Na minha opinião, acho que tenho encontrado as pessoas certas que me rodeiam ou rodearam, em cada etapa durante esta nova realidade com qual me confronto todos os dias, também tenho tido alguma sorte, mas até esta tem de ser procurada porque não se pode ser passiva nestas situações de limite, contudo não posso de deixar de salientar o quanto é importante o papel da família mais próxima, mais uma vez agradeço a Deus e aos meus amiguinhos lá do céu, porque eles sabem muito bem como têm-me ajudado neste percurso a superar as minhas limitações.

Esta é a nova profissão, não, eu não a escolhi, foi-me imposta pela vida e o meu papel é lutar enquanto tenho munições na arma e quando estas acabarem, luto com a espada, se me a retirarem vou recorrer à minha força interior.

Deixo aqui um pensamento: “O céu é o limite para o que queremos alcançar na vida, todos temos asas para voar, mas alguns ainda não sabem como voar.”

Tenho a noção que nem todos os casos neurológicos não evoluem favoravelmente, há muitos que regridem e há alguns que estagnam, contudo até tenho alguma sorte, porque evolui favoravelmente apesar das expetativas de alguns profissionais de saúde. Alguns deveriam ter mais cuidado com aquilo que dizem e com certos discursos, as mesmas podem influenciar as atitudes de quem passa por esta pouca sorte, quer positivamente, quer negatividade. Falo desta realidade porque tenho lidado com várias situações destas ao longo destes anos todos.

Enfim, o mais importante é acreditar que vamos alcançar o nosso objetivo, seja em que situação for, mas temos de pôr toda a nossa força e acreditar realmente e sem reservas, há que ter esperança.


02 maio 2013

Desabafo

Apesar de estar a evoluir satisfatoriamente e contra todas as expetativas médicas, o governo ou a falta de coordenação entre as entidades responsáveis pela saúde, estão-me a cortar as pernas para andar, digo isto no sentido figurado.

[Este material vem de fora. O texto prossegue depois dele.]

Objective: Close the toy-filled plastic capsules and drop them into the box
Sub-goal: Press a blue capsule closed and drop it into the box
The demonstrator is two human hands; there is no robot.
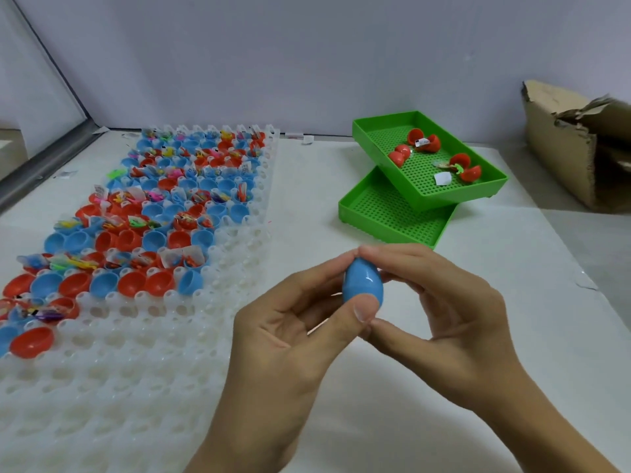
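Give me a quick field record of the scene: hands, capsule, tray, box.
held item: blue capsule, looks closed
left hand: pinches the capsule
right hand: pinches the capsule
white tray: open red and blue halves with toys at far left; near cells bare
green trays: two stacked; top holds open red capsules
cardboard box: far right, inside hidden

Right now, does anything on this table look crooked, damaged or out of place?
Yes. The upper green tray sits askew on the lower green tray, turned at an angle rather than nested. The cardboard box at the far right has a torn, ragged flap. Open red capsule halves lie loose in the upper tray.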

Houve alguém na direção geral de saúde, sem nunca me ter observado, que decidiu que já não precisava de mais sessões de fisioterapia através da segurança social. Das duas uma, ou acham que já não tenho reabilitação e arrumam-me a um canto e já gasto o orçamento previsto para a saúde, ou passo a ser uma moeda de troca para a Troika. Deixei de ser um ser humano com necessidades de tratamentos diários, e passei a ser simplesmente um número para a segurança social.
 
Os médicos que me seguem, um neurologista fisiatra e um médico do centro de saúde ao qual pertenço, elaboram relatórios sobre a minha situação, de forma a poder obter tratamentos de fisioterapia. Acho uma falta de respeito pelos colegas de profissão que avaliam estes relatórios ou mesmo incompetência, falta de consideração e de coordenação pela forma como conduzem os processos na direção geral de saúde.
 
Ao fim de tantos anos de fisioterapia, com tanto esforço físico, desgaste emocional dos meus pais, família mais próxima e gastos monetários, tenho pena de ser mais um número no orçamento de estado, agora que estou numa boa fase de reabilitação. Já enviei novos relatórios acerca do meu estado atual mas continuo sem resposta há cerca de 3 meses, mas há que ter esperança.
 
Mesmo que não tivesse recuperação nenhuma, o que não é o meu caso, as pessoas acamadas ou com grandes limitações, deveriam ter acesso aos cuidados de saúde prestados pela segurança social, de forma a poderem melhorar a qualidade de vida dessas pessoas, e quase sempre, isso não acontece.









Escrevi este texto quando estava revolta com a situação, mas que me foi imposta. Não o publiquei nessa altura, e entretanto já recebi os resultados da segunda avaliação da direção geral de saúde, referente aos meus relatórios médicos. Finalmente, as sessões de fisioterapia foram aprovadas, já não vou ficar em casa à espera que a chuva caia, a cair no tédio, sem fazer nada por isso, e posso continuar a minha luta.